* [Problem to work on]
Every record below should be copied exactly, with the pictures left out.

* [Supplied records]
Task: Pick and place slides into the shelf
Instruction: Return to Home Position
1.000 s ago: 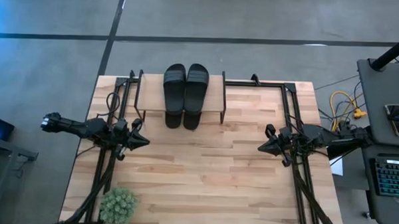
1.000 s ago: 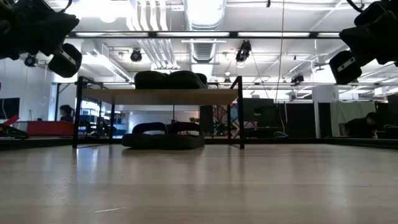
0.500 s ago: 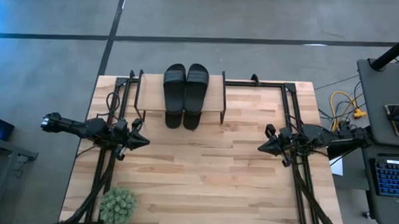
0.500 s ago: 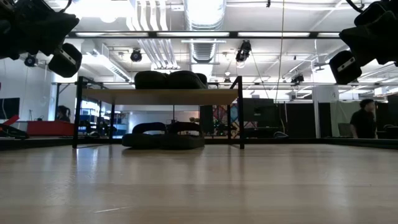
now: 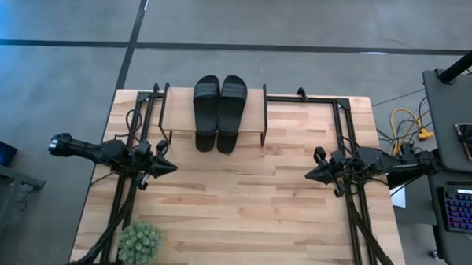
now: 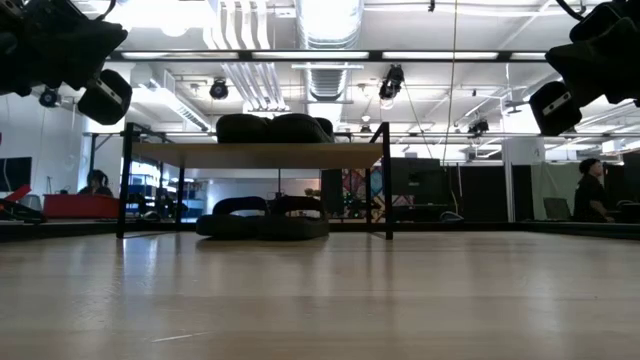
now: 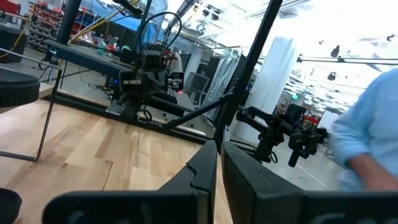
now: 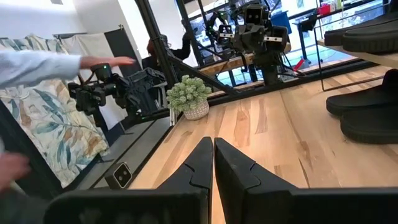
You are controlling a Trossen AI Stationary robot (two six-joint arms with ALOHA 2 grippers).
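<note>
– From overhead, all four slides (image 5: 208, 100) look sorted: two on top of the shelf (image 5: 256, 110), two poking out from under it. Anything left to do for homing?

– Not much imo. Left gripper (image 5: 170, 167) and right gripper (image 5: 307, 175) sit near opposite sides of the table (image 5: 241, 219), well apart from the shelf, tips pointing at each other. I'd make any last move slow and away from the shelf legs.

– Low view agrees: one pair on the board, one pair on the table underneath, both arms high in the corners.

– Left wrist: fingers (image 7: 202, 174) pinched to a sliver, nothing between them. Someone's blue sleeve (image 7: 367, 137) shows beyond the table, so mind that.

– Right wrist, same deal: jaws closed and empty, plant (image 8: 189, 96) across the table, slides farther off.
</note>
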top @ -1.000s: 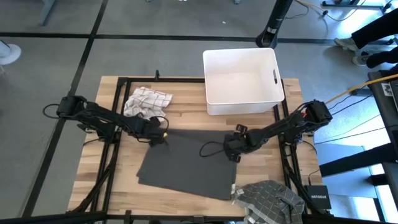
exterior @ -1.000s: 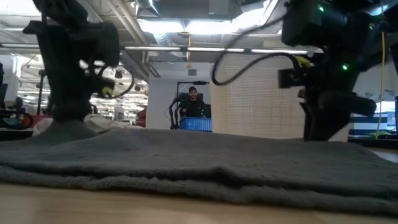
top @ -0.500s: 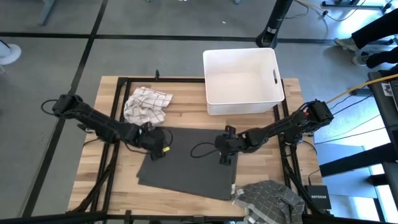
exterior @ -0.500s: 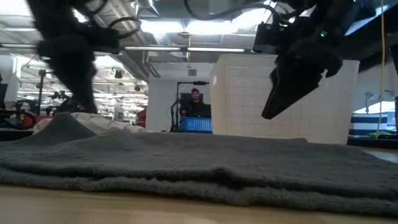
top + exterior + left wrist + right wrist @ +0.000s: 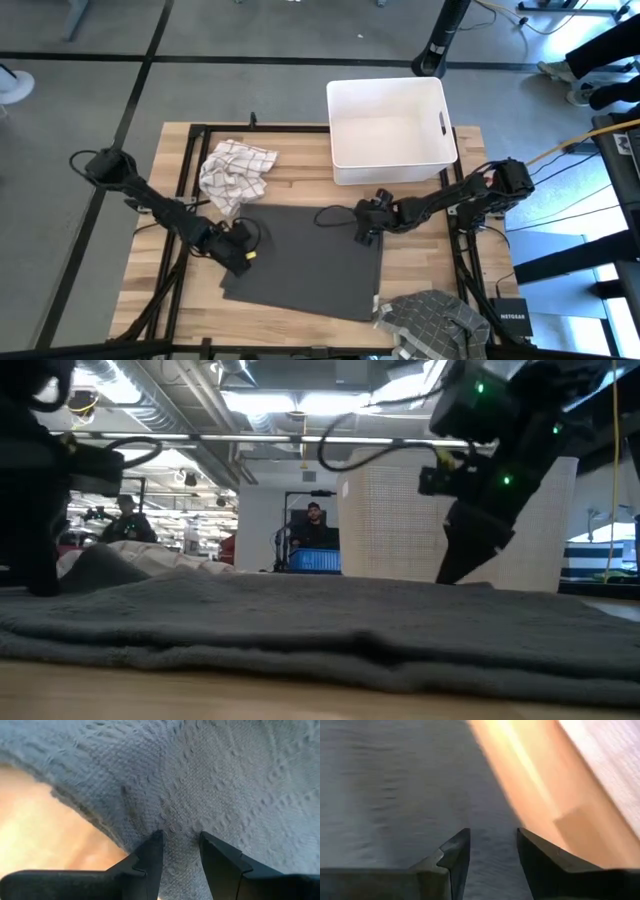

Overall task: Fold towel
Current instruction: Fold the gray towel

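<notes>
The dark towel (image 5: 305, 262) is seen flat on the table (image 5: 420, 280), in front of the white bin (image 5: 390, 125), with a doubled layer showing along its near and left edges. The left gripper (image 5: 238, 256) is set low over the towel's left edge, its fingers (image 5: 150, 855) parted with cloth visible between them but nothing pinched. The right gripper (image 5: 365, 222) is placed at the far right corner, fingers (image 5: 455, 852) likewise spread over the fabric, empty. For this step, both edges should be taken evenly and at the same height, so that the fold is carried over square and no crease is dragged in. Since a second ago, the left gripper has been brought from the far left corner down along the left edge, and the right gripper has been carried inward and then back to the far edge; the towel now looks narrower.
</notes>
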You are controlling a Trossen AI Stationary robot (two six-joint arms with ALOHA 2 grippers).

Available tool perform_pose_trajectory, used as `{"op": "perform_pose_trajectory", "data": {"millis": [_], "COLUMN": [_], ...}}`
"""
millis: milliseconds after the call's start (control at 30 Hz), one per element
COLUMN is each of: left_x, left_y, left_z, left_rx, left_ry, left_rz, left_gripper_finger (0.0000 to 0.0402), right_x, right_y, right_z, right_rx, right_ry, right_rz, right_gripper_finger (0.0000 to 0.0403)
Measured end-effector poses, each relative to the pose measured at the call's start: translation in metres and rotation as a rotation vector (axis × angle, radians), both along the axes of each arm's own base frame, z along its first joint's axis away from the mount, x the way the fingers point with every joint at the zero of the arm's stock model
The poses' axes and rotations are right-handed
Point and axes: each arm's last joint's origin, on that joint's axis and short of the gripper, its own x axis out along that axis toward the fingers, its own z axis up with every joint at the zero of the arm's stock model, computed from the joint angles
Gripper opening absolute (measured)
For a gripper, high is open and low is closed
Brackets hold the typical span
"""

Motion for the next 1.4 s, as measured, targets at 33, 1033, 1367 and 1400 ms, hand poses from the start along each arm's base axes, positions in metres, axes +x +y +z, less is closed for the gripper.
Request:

* [Answer to this problem]
Task: Pick and place slides into the shelf
Instruction: Return to Home Position
1.000 s ago: 
1.000 s ago: 
0.500 s ago: 
0.500 s ago: 
now: 
now: 
now: 
now: 
You are controlling a Trossen AI Stationary robot (two six-joint arms with ALOHA 2 grippers).
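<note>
– From overhead, all four slides (image 5: 208, 100) look sorted: two on top of the shelf (image 5: 256, 110), two poking out from under it. Anything left to do for homing?

– Not much imo. Left gripper (image 5: 170, 167) and right gripper (image 5: 307, 175) sit near opposite sides of the table (image 5: 241, 219), well apart from the shelf, tips pointing at each other. I'd make any last move slow and away from the shelf legs.

– Low view agrees: one pair on the board, one pair on the table underneath, both arms high in the corners.

– Left wrist: fingers (image 7: 202, 174) pinched to a sliver, nothing between them. Someone's blue sleeve (image 7: 367, 137) shows beyond the table, so mind that.

– Right wrist, same deal: jaws closed and empty, plant (image 8: 189, 96) across the table, slides farther off.
</note>
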top @ -1.000s: 
exterior @ -1.000s: 
top @ -0.500s: 
exterior @ -0.500s: 
top + exterior + left wrist + right wrist @ +0.000s: 

Overall task: Fold towel
Current instruction: Fold the gray towel

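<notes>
The dark towel (image 5: 305, 262) is seen flat on the table (image 5: 420, 280), in front of the white bin (image 5: 390, 125), with a doubled layer showing along its near and left edges. The left gripper (image 5: 238, 256) is set low over the towel's left edge, its fingers (image 5: 150, 855) parted with cloth visible between them but nothing pinched. The right gripper (image 5: 365, 222) is placed at the far right corner, fingers (image 5: 455, 852) likewise spread over the fabric, empty. For this step, both edges should be taken evenly and at the same height, so that the fold is carried over square and no crease is dragged in. Since a second ago, the left gripper has been brought from the far left corner down along the left edge, and the right gripper has been carried inward and then back to the far edge; the towel now looks narrower.
</notes>
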You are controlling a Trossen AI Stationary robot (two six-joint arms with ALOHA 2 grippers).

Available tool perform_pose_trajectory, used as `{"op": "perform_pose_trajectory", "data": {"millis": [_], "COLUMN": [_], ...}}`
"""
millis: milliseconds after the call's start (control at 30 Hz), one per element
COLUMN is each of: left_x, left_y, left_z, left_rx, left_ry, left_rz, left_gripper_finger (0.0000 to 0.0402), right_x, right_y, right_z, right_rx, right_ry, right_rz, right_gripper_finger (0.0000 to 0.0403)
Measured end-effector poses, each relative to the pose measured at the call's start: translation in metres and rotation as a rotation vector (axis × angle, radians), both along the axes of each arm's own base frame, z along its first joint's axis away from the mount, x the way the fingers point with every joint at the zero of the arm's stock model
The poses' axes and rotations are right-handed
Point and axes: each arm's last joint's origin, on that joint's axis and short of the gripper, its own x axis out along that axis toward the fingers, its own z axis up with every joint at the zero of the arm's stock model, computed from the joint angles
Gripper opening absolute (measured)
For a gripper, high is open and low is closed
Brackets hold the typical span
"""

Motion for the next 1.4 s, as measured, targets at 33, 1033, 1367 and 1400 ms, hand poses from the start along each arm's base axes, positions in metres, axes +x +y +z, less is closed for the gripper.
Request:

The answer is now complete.